* **EXERCISE AIM**: Return, exactly and in full, the lines of the records below starting at the one with "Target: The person" and ending at the one with "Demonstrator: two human", and no other lines.

[Opening RECORDS SHOWN section]

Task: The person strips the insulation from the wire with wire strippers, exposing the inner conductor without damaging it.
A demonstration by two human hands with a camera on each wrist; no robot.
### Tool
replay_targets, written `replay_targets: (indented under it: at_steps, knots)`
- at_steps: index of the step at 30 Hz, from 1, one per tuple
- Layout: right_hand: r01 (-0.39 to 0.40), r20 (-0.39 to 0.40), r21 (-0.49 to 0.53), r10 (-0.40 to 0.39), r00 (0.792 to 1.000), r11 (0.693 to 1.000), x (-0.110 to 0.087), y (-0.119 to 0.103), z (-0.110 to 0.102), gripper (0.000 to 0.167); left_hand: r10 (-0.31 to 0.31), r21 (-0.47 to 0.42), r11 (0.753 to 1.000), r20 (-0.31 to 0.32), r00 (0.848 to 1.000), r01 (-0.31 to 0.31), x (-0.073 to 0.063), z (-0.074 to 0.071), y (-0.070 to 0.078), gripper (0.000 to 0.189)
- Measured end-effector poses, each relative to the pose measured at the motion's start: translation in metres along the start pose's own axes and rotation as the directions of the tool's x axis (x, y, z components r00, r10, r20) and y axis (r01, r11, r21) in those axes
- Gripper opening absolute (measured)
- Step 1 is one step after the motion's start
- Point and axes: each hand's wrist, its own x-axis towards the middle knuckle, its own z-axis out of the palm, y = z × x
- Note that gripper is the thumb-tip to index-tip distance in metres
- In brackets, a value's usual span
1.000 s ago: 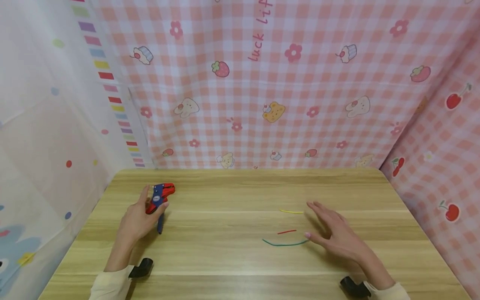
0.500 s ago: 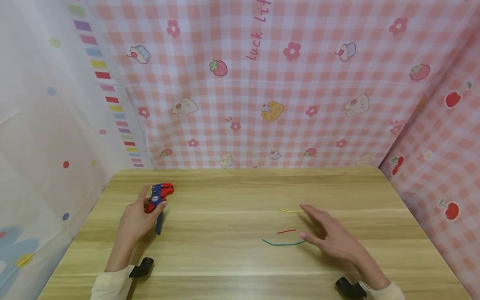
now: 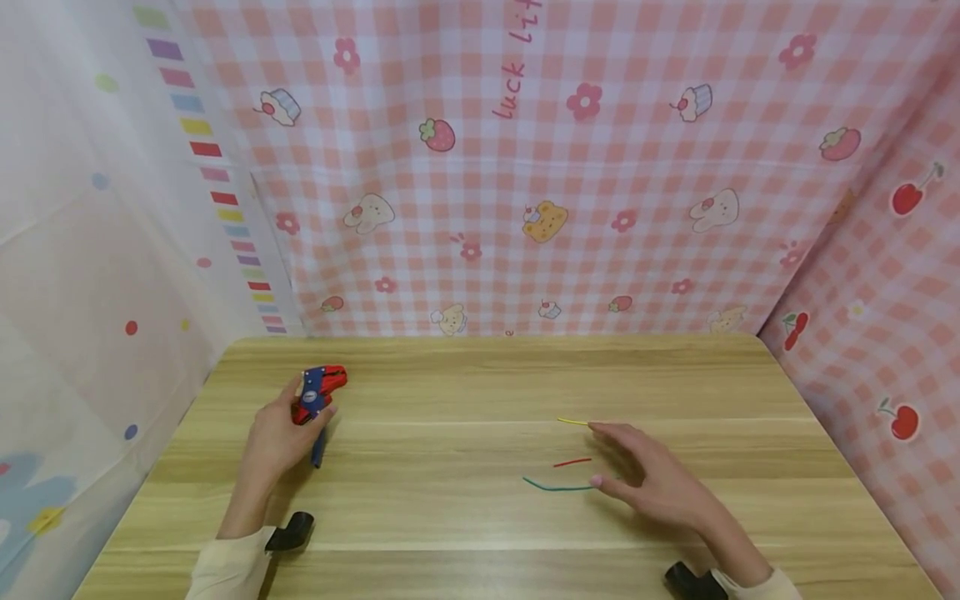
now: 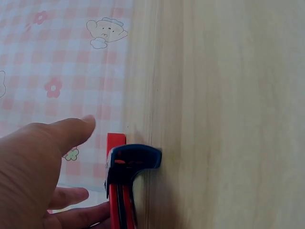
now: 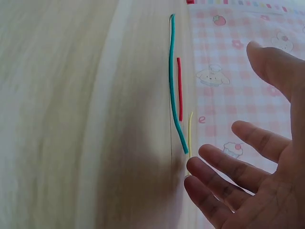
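Observation:
A red and blue wire stripper lies toward the back left of the table. My left hand is around it, fingers along its left side. In the left wrist view the raised thumb stands apart from the tool, and the other fingers are partly hidden behind it. Over on the right, my right hand hovers with spread, relaxed fingers, holding nothing. Close to its fingertips lie a yellow wire, a short red wire and a longer, curved green wire. From the head, the hand covers the right ends of the yellow and green ones.
The wood-grain table ends at the back against a pink checked cloth. More cloth hangs at both sides. A black wrist mount sits at the left sleeve, another mount at the right.
My right hand has moved left, its fingertips now over the right ends of the yellow and green wires. The left hand has barely shifted beside the wire stripper.

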Motion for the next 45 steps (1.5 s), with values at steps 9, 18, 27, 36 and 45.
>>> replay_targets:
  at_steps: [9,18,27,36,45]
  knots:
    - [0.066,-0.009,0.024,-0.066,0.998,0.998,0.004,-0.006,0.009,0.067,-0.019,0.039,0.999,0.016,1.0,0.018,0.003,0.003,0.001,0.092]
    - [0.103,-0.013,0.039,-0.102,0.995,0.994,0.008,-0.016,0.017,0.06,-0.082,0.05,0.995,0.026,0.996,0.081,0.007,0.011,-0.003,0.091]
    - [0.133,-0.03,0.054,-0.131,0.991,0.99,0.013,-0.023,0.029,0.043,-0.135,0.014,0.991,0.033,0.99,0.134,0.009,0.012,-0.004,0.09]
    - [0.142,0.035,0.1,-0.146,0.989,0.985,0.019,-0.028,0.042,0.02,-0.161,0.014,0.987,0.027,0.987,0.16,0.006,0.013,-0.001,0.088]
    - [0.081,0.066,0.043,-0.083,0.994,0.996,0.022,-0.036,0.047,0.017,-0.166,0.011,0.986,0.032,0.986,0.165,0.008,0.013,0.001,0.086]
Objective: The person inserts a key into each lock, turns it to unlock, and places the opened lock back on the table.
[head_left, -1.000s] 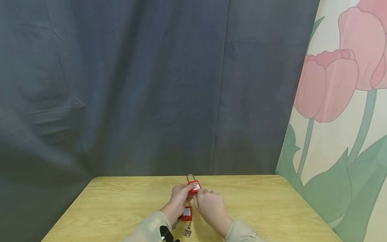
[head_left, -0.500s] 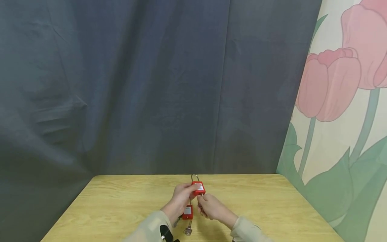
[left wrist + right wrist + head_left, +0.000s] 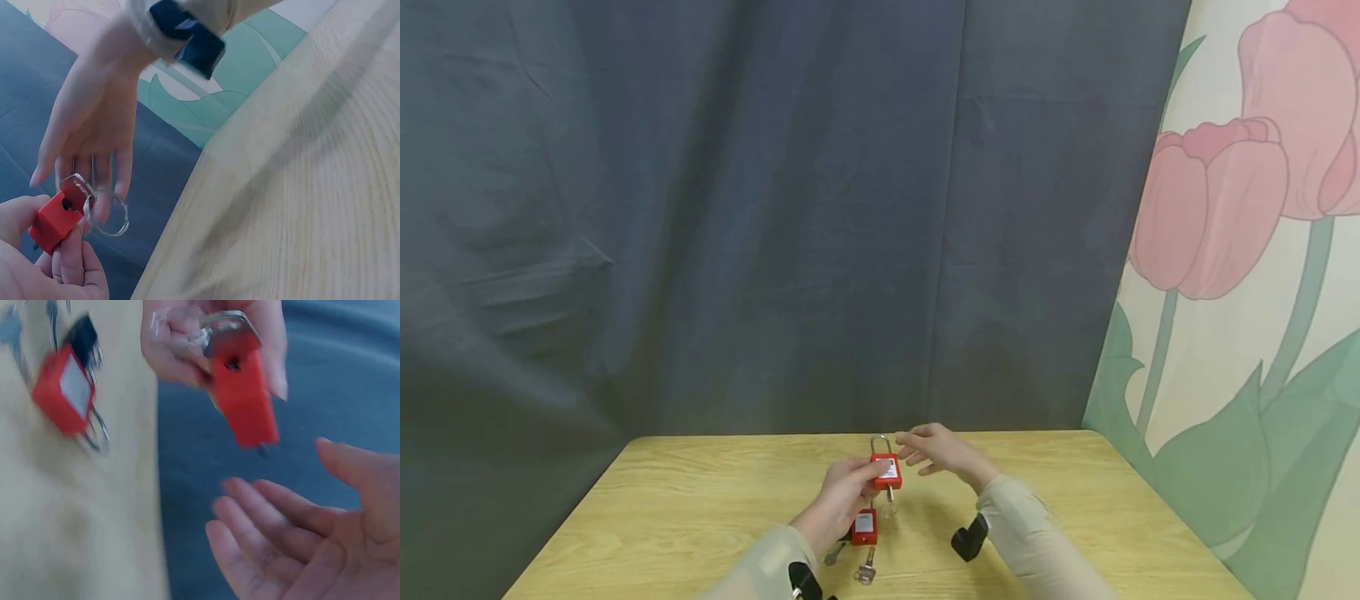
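Note:
My left hand (image 3: 842,493) grips a red padlock (image 3: 892,481) by its body, thumb on the white label, above the table. Its metal shackle (image 3: 880,440) points up and away. A key (image 3: 891,495) with a ring (image 3: 106,213) sticks out of the padlock's bottom. Beside the shackle hovers my right hand (image 3: 942,448), fingers extended and apart from the lock, holding nothing. A second red padlock (image 3: 864,528) lies on the table below my left hand; it also shows in the right wrist view, blurred.
Loose keys (image 3: 866,568) lie on the wooden table (image 3: 700,517) just nearer than the second padlock, with another key (image 3: 835,552) and a dark piece to its left. A dark curtain (image 3: 812,250) hangs behind the table, and a tulip-painted wall (image 3: 1225,350) rises at the right.
My right hand has let go of the key at the padlock's bottom and moved up beside the shackle, its fingers straightening. The left hand still holds the padlock, nearly in place.

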Tool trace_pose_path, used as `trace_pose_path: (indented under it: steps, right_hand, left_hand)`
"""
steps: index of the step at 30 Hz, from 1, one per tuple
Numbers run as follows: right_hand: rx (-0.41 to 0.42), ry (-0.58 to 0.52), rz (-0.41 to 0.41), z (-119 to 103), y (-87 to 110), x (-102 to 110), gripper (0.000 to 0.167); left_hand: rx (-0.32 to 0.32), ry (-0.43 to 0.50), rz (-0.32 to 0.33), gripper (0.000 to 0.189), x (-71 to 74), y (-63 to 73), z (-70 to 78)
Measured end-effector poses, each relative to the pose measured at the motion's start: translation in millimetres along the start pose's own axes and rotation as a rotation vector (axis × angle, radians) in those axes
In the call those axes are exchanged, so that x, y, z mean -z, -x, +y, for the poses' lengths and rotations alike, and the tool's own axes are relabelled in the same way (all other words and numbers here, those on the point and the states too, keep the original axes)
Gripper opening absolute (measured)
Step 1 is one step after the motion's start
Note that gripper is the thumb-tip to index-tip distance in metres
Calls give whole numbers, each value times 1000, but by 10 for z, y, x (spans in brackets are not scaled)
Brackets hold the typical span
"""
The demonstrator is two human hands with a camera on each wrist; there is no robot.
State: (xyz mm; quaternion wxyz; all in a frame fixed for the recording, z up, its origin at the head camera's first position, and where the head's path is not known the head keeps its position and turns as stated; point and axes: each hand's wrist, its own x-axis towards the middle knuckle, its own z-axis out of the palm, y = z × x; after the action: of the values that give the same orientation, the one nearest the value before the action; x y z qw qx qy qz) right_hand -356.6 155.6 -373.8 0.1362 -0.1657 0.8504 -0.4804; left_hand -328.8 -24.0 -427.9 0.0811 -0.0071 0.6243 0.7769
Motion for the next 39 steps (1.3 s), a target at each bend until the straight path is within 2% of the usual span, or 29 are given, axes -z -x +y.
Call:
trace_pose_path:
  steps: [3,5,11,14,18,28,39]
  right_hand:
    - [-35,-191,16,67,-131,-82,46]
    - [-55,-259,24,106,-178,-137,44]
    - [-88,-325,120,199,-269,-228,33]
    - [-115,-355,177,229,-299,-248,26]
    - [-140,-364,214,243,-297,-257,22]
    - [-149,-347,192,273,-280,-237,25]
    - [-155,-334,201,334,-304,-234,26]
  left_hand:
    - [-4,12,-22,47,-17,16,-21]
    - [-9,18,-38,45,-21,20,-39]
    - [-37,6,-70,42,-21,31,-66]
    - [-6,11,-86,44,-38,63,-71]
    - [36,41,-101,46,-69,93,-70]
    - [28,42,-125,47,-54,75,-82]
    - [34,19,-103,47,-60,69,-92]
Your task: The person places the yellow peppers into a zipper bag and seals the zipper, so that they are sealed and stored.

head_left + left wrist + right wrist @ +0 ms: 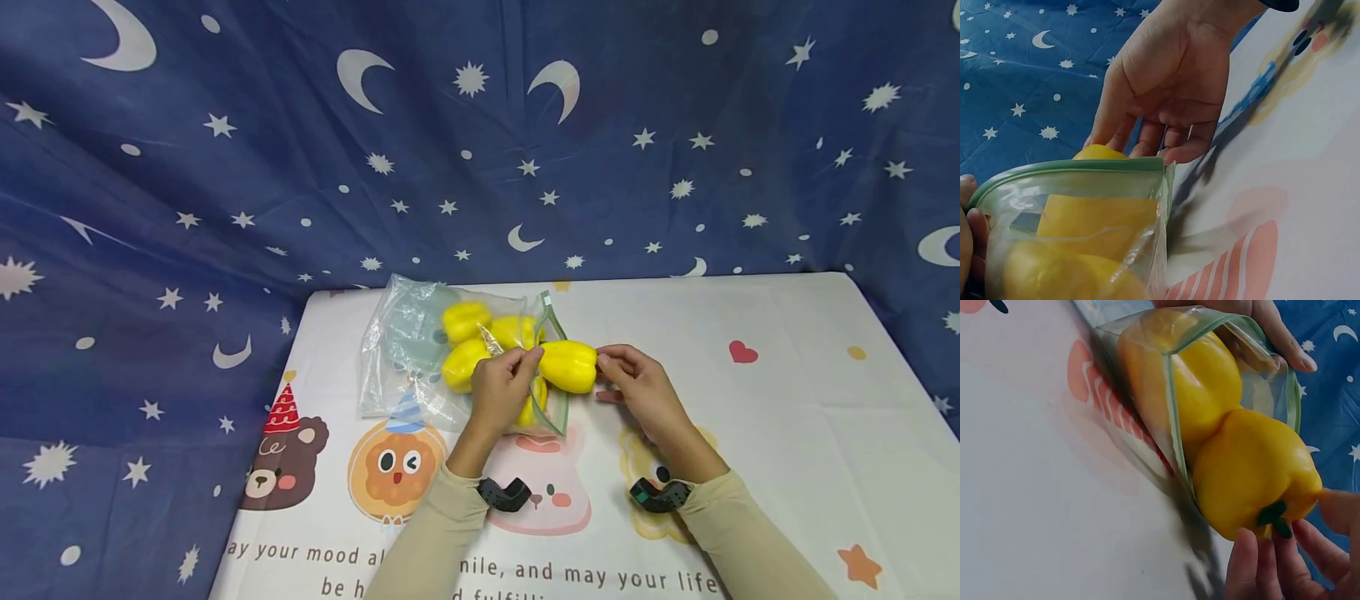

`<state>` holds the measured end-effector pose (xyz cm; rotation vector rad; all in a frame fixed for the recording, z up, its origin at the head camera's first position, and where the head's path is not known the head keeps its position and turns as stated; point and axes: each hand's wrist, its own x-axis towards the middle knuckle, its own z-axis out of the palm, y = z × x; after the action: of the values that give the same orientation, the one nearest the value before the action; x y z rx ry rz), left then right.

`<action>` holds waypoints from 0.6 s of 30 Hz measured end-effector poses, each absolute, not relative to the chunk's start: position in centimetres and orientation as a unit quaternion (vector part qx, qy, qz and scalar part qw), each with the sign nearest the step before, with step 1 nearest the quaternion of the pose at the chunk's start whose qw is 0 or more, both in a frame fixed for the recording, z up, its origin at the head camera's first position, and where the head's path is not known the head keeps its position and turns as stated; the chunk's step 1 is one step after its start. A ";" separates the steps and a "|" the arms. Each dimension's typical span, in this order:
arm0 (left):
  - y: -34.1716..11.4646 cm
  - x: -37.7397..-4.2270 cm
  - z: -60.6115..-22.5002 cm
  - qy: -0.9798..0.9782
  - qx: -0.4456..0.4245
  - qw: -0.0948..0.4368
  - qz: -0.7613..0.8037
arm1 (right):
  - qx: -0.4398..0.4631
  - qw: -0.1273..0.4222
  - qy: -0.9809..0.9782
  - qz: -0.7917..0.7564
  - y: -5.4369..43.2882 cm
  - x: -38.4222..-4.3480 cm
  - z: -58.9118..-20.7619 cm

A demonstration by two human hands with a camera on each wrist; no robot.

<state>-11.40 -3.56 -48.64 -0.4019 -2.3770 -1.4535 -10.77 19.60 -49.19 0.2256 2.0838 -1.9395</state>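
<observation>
A clear zip bag (pixel 408 333) with a green-edged mouth lies on its side, with several yellow bell peppers (pixel 466 322) inside. My left hand (pixel 498 390) pinches the upper edge of the bag near its opening. At the mouth, one yellow bell pepper (pixel 572 367) is partly in and partly out, its stem end turned to the right. My right hand (pixel 643 390) holds that end with the fingertips. In the right wrist view, the thumb and fingers sit around the pepper's green stem (pixel 1272 514), and another pepper (pixel 1204 387) lies behind it within the bag.
A white tablecloth (pixel 787 450) with cartoon animals and lettering covers the table. Behind it and on the left hangs a dark blue curtain (pixel 480 125) with moons and stars. A dark wrist device (pixel 506 495) is on each arm.
</observation>
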 end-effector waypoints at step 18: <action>-3.6 -11.5 -48.3 -0.836 -0.158 0.160 -0.501 | 0.071 0.189 0.707 -0.678 18.7 -11.5 -50.4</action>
<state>-11.45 -3.62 -48.32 -0.4522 -2.3890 -1.4306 -11.48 18.75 -50.42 0.2003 1.9880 -1.9047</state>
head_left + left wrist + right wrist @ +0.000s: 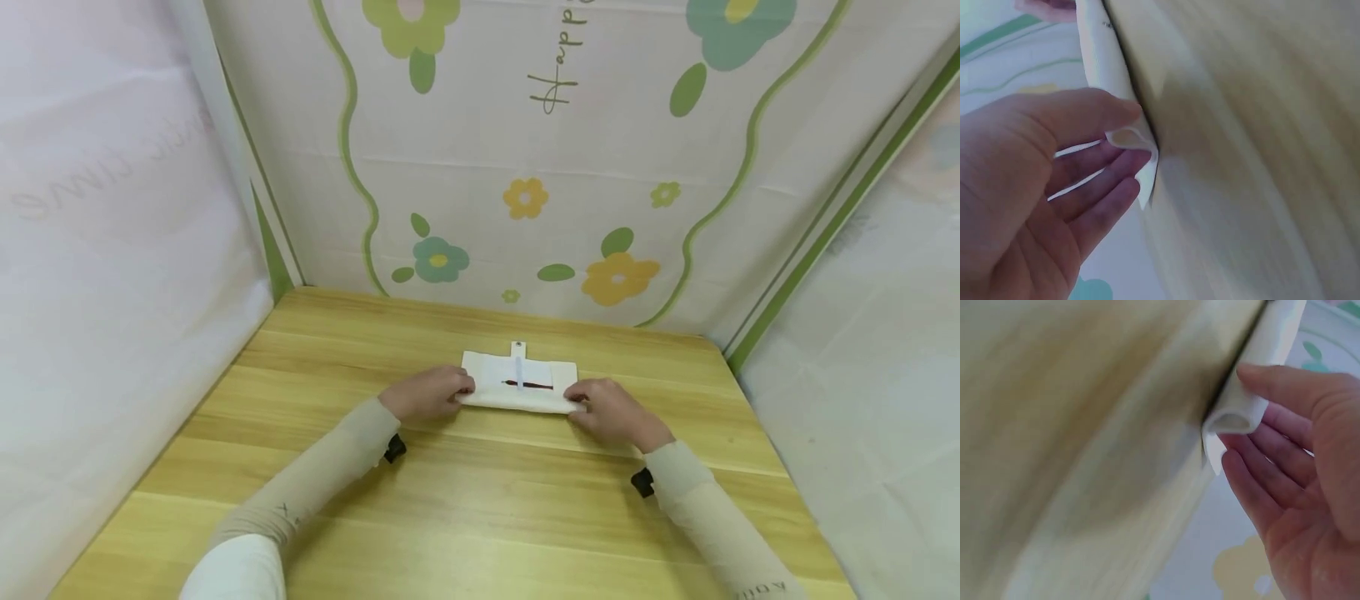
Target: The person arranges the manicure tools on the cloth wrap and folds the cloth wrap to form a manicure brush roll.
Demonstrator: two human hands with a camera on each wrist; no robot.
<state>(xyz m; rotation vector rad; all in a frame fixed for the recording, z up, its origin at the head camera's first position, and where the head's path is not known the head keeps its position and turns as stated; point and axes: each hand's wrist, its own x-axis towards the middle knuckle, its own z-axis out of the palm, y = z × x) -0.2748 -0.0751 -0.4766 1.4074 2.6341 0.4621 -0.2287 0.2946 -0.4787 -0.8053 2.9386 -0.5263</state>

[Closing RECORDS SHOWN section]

* **ANSWER SPACE**:
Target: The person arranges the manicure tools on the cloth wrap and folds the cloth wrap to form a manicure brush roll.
Demonstrator: two human hands with a camera on each wrist; no robot.

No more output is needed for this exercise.